Introduction
Today’s handheld products pack more functionality in less space while demanding improved battery life over products of the previous generations. The only way to achieve both is to improve power efficiency in the device wherever possible. The color LCD display system is a good place to start, since it is an increasingly popular, but power hungry feature. The LTC3450 improves battery life and saves space by delivering a 95% efficient color LCD bias solution in a low profile (0.8mm tall), 3mm × 3mm package.
Figure 1 shows a block diagram of the LTC3450—a complete triple output LCD power converter—in a low noise 5.1V, 10mA output synchronous step up DC/DC converter. The charge pump based voltage tripler develops a 15V output and a voltage inverter develops −10V. The 15V and −10V outputs are used in the LCD display for VGL and VGH supplies, while the 5.1V output is used to provide the main panel power. The 5.1V converter switches at a constant 550kHz, which enables very low AVDD ripple voltage even when using tiny ceramic capacitors and one small inductor. The output voltages of the LTC3450 are sequenced to be compatible with color LCD displays with AVDD powering up first followed by VGL and then VGH.
The LTC3450 also provides inrush current limiting during start-up (Figure 2), as well as output disconnect and active discharge in shutdown mode. The LTC3450 is stable with ceramic capacitors and its internal compensation eliminates the need for an external R-C compensation network. The LTC3450 also features a wide input voltage range of 1.5V to 4.6V, making it compatible with a wide variety of battery or fixed DC voltage inputs.

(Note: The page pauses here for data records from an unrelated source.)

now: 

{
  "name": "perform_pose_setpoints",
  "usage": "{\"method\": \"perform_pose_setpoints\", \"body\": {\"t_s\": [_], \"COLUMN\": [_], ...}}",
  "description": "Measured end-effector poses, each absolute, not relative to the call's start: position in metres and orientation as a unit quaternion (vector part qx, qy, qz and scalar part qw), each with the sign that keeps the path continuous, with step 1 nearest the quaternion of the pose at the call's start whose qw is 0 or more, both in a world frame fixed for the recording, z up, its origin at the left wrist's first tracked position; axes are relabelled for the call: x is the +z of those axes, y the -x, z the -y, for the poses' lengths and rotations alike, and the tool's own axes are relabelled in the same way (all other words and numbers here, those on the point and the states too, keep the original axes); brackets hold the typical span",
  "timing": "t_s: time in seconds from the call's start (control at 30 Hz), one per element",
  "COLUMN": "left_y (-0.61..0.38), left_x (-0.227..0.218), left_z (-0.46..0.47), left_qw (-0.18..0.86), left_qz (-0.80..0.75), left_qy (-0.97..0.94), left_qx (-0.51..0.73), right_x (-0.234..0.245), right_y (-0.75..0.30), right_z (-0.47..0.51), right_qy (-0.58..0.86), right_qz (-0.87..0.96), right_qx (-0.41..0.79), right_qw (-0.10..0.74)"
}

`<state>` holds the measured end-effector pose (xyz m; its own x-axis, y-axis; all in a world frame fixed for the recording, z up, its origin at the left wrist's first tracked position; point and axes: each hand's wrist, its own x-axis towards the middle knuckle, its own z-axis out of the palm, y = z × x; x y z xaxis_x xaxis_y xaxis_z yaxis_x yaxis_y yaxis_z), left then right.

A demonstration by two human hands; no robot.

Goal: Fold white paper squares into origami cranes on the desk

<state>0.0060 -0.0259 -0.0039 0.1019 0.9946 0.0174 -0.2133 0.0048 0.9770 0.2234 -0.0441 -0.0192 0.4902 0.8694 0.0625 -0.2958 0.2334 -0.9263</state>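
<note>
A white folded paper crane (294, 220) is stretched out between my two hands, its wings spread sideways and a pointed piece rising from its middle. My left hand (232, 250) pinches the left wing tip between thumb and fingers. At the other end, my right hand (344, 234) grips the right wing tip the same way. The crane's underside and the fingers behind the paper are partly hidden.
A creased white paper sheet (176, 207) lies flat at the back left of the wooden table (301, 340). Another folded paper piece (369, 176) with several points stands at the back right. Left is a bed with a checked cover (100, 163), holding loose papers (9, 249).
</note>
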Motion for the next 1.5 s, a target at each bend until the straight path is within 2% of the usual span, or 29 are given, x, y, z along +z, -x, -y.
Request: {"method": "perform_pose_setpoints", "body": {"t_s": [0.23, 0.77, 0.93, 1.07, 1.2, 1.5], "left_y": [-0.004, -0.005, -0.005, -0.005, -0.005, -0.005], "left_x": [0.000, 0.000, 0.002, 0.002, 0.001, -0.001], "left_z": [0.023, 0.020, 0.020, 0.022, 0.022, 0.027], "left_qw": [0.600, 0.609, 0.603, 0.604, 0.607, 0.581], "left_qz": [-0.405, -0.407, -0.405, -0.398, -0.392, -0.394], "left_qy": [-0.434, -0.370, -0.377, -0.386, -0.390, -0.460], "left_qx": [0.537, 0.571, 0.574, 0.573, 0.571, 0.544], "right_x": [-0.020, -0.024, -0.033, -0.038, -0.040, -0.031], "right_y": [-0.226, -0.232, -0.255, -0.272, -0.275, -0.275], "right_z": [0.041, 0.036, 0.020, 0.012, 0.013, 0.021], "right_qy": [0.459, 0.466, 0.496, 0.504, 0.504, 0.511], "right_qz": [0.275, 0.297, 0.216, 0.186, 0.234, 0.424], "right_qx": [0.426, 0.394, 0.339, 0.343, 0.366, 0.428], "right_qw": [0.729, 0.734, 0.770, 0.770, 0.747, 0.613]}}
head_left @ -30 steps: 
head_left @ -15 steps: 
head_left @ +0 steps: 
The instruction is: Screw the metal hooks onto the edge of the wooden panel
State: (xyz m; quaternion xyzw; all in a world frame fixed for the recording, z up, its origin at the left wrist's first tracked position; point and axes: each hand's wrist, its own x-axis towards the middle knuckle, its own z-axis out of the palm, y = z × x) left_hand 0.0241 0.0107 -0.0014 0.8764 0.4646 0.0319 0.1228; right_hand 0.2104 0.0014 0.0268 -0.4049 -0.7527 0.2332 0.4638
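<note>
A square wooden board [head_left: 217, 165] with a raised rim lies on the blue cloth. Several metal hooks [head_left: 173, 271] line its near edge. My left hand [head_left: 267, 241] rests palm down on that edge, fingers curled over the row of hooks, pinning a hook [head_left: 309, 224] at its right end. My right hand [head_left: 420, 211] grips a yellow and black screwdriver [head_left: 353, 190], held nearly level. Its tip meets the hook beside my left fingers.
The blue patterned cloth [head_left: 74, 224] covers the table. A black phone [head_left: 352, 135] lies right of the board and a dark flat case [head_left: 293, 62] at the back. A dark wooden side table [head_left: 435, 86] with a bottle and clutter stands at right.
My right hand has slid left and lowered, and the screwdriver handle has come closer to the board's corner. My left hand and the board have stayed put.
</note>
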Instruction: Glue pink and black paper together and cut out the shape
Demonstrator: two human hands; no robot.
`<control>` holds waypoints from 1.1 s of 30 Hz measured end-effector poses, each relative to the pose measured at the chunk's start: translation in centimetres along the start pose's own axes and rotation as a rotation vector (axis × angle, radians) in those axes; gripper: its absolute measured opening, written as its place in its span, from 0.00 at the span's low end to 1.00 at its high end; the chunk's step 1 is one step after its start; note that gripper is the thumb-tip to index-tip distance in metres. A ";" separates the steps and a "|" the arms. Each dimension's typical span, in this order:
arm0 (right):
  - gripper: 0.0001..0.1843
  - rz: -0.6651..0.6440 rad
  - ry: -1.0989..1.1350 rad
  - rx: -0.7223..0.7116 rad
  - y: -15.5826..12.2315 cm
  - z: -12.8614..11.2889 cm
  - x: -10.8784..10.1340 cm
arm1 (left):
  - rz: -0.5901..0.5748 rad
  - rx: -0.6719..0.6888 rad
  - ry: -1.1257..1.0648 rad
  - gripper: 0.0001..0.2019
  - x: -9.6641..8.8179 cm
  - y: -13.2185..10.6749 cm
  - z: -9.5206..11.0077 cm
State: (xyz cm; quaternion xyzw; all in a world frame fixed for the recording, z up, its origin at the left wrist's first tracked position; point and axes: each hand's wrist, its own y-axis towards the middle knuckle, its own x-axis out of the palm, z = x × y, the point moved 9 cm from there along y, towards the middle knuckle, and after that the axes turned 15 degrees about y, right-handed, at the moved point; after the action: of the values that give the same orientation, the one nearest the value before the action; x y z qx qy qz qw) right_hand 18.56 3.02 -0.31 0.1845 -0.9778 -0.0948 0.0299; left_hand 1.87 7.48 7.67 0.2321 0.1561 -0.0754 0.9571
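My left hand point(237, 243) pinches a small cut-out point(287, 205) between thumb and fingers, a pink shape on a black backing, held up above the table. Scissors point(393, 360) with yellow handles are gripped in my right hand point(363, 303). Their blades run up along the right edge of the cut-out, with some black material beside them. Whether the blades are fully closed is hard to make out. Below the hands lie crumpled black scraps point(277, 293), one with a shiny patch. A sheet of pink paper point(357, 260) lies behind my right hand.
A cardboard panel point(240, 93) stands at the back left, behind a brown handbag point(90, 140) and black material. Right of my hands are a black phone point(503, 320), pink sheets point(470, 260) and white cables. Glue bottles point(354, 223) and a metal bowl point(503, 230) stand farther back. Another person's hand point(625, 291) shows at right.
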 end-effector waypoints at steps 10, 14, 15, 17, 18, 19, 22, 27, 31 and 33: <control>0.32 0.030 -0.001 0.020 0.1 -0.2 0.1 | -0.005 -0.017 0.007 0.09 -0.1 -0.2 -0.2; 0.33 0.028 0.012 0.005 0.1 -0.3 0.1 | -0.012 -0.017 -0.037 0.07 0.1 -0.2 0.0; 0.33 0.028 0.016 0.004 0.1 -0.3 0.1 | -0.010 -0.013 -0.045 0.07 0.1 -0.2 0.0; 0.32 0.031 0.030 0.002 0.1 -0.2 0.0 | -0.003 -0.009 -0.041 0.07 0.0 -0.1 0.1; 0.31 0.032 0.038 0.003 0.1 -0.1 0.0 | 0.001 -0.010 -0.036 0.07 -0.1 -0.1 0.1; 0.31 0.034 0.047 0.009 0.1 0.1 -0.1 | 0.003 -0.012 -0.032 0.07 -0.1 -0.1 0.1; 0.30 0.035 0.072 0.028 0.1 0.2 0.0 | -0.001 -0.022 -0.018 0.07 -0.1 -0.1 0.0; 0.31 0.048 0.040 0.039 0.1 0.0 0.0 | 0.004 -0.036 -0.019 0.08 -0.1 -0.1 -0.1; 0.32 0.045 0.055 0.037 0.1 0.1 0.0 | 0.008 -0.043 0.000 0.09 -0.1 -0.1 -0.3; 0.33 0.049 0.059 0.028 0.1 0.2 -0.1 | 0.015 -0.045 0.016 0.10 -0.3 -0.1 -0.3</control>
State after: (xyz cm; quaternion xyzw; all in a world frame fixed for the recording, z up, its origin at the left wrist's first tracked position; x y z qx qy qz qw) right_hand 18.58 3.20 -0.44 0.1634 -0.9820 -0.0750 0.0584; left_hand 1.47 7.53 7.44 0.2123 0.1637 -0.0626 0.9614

Very low quiescent currents allow the LTC3450 to deliver excellent efficiency over the entire input voltage range (Figure 3).
Power Saving Mode
Some types of color LCD displays switch to an ultra low power state while the display is static, which allows for increased battery life. The LTC3450 supports this mode of operation by reducing its own quiescent current to a mere 30µA from the battery while maintaining all three regulated voltage outputs. This “Blank” mode operation is programmed via the Mode pin of the LTC3450. Driving the SHDN pin low reduces the LTC3450’s quiescent current to 10nA (typical) and all three voltage outputs are actively discharged to ground.
LCD Bias Power Supply Circuits
Figure 4 shows a 1.5V to 4.6V input to a triple output (5.1V/10mA, 15V/500µA and −10V/500µA) application circuit. Greater than 90% efficiency is maintained over the Li-Ion battery’s voltage range. This is far superior to an all charge pump approach that can only deliver efficiency approaching the LTC3450 when VIN is approximately 1/2 of AVDD.
Figure 5 shows a 1.5V to 4.6V input to 5.1V/10mA, 15V/500µA and −15V/500µA converter circuit. A tiny external dual diode is added to the circuit to get the converter to deliver the −15V and 15V outputs together.
Figure 6 shows a 1.5V to 4.6V input to 5.1V/10mA, 15V and −5V circuit. Peak efficiency is greater than 90%. The magnitude of the negative output voltage (VGL) is equal to the positive voltage applied to VINV. VINV is connected to either AVDD (for −5V), V2X (−10V), or with the dual diode (Figure 4) for −15V. If desired, an independent positive voltage source between 5V and 15V can be connected to VINV to produce any desired negative voltage between −5 and −15V.
Conclusion
The LTC3450 delivers a highly compact and efficient power supply solution for small LCD displays. Its wide input voltage range makes it easy to drop into a variety of applications. Built-in inrush current limiting, output disconnect and power saving controls simplify the task of implementing power friendly LCD displays.